Hi all!
We are in the planning phase for a Proxmox-VE-cluster to expand our current IT-services at our institute. The main goal for now is to provide a basic programming environment and a web-based User-Interface for up to 100 concurrent users (teachers, students, institute staff) at times. User software is subject to discussion for now, but tests are going on with jupyterlab and sandstorm on ubuntu-20.04-LTS-server VMs, which could make a very nice combination with user-platform independence.
The hardware setup currently considered is the following (not yet decided specs given as spans):
+ COMPUTING
++ 2 'application nodes' (1 active/ 1 backup), 64-128 threads, 512-1TB RAM, SAS-SSD-RAID1 256GB for proxmox, 6 NICs (4x 1Gb, 2x 10Gb RJ45), LOCAL RAID for images (?)
++ 7 'storage nodes' CEPH, 16 threads, 16GB RAM, SAS-SSD-RAID1 256GB for proxmox, 4x2TB SATA-SSDs for the CEPH-OSDs, 6 NICs (4x 1Gb, 2x 10Gb RJ45)
+ NETWORKING
++ 1Gb Switch 20x RJ45 (Proxmox Control Network webinterface/ssh)
++ 1Gb Switch 20x RJ45 (Proxmox corosync 1)
++ 1Gb Switch 20x RJ45 (Proxmox corosync 2)
++ 10Gb Switch 20x RJ45 (Proxmox CEPH public network)
++ 10Gb Switch 20x RJ45 (Proxmox CEPH cluster network)
The model we found here (https://pve.proxmox.com/wiki/Deploy_Hyper-Converged_Ceph_Cluster) is highly attractive to us, but we (for now) do not have the hardware to test the concept, that's why we want to discuss the concept here in the Proxmox community, and see what you people think!
That said, we already run another system with 6 CEPH nodes with a safe storage of 100TB on bare metal nodes. The above will yield much lower (16TB at a replication of 3), but should be enough for our use case (it's calculated to provide 100GB/user max, plus 6TB for images, isos and snapshots (possibly split up into CEPH pools).

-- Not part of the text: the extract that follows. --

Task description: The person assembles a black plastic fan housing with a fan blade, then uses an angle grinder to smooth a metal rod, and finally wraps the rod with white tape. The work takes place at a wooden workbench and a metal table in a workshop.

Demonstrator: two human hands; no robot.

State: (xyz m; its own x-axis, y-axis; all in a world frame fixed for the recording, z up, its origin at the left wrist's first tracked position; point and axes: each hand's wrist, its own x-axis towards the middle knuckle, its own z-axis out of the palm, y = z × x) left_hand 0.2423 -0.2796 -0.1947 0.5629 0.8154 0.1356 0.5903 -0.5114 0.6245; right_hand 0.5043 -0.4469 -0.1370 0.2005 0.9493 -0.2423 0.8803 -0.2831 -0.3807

The above link describes the construction to be capable of running the VM-images straight from CEPH-storage, what is your experience with that? From an admin's point of view this is very tempting for VM-migration and storage overview -- what about performance compared to placing the VMs onto, say, a separate (local) SSD-RAID (SATA or SAS, Nvme is out of financial reach [that's the use of 'unclustered' Proxmox-VEs we have most experience with and is very good])?
The other big question is VM-distribution/count. We currently look at two models - two separate big VMs (like 20 threads, 256GB RAM for jupyter and sandstorm each), a couple of small ones (1 thread, 512M RAM) for administrative services like LDAP. This could be the easiest way to maintain the system but brings some 'security' issues as we will at least partly have to expose a shell to offer a 'real experience'. The other way would be to provide a small (like 1 threads, 8GB RAM) VM to each user, which eliminates the one-person-can-freeze-the-system part, but creates quite some extra-work in the areas DNS- and authentication-management (also, more than 2 application nodes would then be necessary). What do you think?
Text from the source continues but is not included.